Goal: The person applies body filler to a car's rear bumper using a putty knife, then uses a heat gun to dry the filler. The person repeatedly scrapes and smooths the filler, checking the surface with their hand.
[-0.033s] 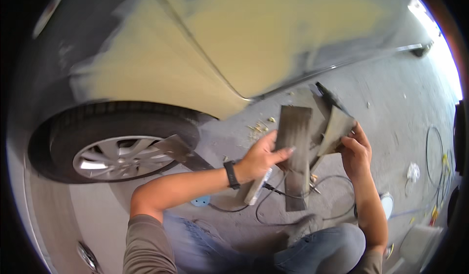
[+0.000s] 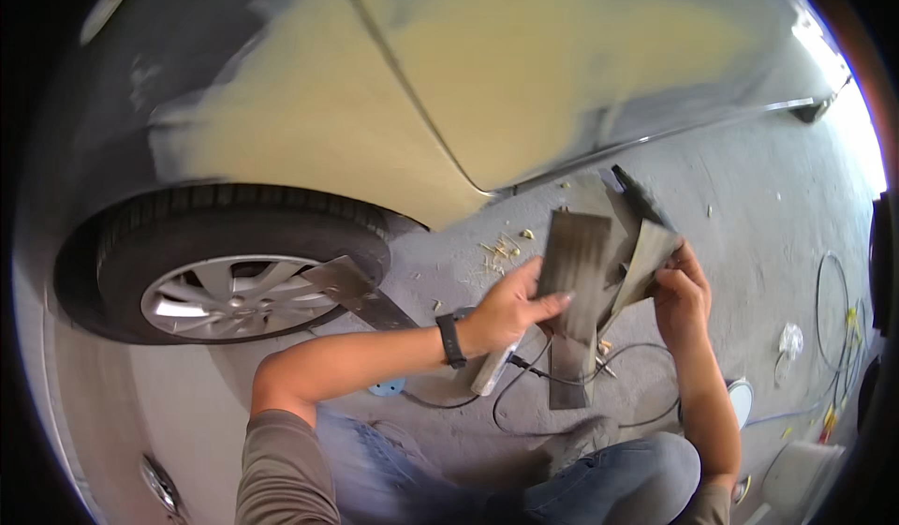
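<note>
My left hand [image 2: 510, 314] grips a flat grey metal blade [image 2: 576, 267], its thumb lying across the face. Beside it, my right hand [image 2: 682, 289] is closed on the edge of a pale, tapered blade [image 2: 646, 263], which overlaps other dark flat blades and a black strip [image 2: 640, 197]. Another long metal blade [image 2: 351, 286] slants in front of the car's wheel [image 2: 234, 305], left of my left hand. A pale bar-like object [image 2: 494, 370] is below my left hand, beside a black cable [image 2: 496, 413]; how it is supported I cannot tell.
A car body [image 2: 478, 66] with beige patches spans the top. On the concrete floor [image 2: 730, 188] lie small yellowish scraps [image 2: 501, 249], a blue perforated disc [image 2: 386, 386], coiled hoses [image 2: 824, 328], a round white lid [image 2: 740, 399] and a crumpled clear item [image 2: 789, 338].
My left hand and its blade have shifted slightly right and down in the picture. The car body also appears a little farther right, so the view has moved slightly. Both grips look unchanged.
</note>
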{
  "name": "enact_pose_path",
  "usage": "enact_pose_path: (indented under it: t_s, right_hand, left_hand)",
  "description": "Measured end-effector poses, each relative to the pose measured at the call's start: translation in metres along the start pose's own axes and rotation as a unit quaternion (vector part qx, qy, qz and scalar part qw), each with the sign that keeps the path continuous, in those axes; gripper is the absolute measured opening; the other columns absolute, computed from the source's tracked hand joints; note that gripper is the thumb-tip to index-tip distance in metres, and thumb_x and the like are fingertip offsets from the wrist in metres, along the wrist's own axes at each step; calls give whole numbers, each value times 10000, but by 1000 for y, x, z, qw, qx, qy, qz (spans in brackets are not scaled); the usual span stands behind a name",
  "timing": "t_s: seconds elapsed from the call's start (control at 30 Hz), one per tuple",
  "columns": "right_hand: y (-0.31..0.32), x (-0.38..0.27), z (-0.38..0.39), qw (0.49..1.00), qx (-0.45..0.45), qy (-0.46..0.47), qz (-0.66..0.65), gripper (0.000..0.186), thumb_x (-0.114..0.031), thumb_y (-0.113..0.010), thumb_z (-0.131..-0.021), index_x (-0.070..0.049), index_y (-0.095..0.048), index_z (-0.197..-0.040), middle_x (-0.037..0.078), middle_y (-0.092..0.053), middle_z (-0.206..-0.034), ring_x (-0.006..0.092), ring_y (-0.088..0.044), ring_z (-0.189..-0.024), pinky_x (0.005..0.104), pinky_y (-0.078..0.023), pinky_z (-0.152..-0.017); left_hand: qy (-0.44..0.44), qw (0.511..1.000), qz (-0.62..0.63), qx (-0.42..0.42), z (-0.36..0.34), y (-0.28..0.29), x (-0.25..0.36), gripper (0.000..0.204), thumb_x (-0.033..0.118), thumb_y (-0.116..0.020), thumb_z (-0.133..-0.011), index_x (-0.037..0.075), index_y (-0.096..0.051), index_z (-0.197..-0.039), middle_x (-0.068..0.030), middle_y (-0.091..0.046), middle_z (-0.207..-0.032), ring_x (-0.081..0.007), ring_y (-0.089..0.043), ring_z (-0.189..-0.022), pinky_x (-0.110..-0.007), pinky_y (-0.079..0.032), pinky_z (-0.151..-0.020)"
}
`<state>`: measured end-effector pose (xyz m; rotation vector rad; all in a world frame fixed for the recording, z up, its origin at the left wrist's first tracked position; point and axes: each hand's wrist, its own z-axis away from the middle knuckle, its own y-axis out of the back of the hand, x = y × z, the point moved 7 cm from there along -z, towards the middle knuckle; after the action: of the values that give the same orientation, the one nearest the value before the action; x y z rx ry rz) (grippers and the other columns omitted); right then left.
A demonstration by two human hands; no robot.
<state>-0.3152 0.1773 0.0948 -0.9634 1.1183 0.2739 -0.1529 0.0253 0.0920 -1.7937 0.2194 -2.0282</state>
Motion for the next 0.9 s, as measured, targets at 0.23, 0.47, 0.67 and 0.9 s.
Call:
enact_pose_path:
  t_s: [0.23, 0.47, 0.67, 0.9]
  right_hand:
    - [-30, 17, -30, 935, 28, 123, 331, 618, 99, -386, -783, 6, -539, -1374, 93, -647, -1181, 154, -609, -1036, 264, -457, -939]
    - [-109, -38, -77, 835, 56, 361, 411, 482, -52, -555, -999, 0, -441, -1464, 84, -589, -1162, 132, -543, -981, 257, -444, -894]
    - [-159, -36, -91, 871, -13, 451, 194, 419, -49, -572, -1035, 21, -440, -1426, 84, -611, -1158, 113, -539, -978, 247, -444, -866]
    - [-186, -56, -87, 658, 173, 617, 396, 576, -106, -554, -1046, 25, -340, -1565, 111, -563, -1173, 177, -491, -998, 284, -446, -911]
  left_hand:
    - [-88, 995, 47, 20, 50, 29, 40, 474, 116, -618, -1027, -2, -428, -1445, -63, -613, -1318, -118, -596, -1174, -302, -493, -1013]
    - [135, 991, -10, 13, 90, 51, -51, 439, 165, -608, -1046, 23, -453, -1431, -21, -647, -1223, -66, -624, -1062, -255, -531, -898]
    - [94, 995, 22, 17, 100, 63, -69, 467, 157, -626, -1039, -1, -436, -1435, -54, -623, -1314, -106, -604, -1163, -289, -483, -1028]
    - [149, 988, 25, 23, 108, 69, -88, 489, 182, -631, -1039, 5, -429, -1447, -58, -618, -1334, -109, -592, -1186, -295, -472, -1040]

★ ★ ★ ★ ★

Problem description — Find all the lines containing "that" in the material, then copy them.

Output —
  "description": "Measured end-effector poses, each relative to the pose measured at the call's start: translation in metres along the start pose's own axes and rotation as a unit quaternion (vector part qx, qy, qz and scalar part qw), each with the sign that keeps the path continuous, in those axes; gripper is the absolute measured opening; the other columns absolute, computed from the source's tracked hand joints; note that gripper is the thumb-tip to index-tip distance in metres, and thumb_x and the like are fingertip offsets from the wrist in metres, along the wrist's own axes at each step; calls give whole numbers, each value times 10000, but by 1000 for y, x, z, qw, qx, qy, qz (spans in brackets are not scaled); the usual span stands behind a name",
`<state>`: measured end-effector pose (xyz m; rotation vector rad; all in a world frame fixed for the recording, z up, its origin at the left wrist's first tracked position; point and axes: each hand's wrist, its own z-axis away from the middle knuckle, its own y-axis out of the back of the hand, x = y × z, the point moved 7 cm from there along -z, towards the middle knuckle; after the action: of the values that give the same orientation, the one nearest the value before the action; x y z rx ry rz) (grippers and the other columns omitted); right then left.

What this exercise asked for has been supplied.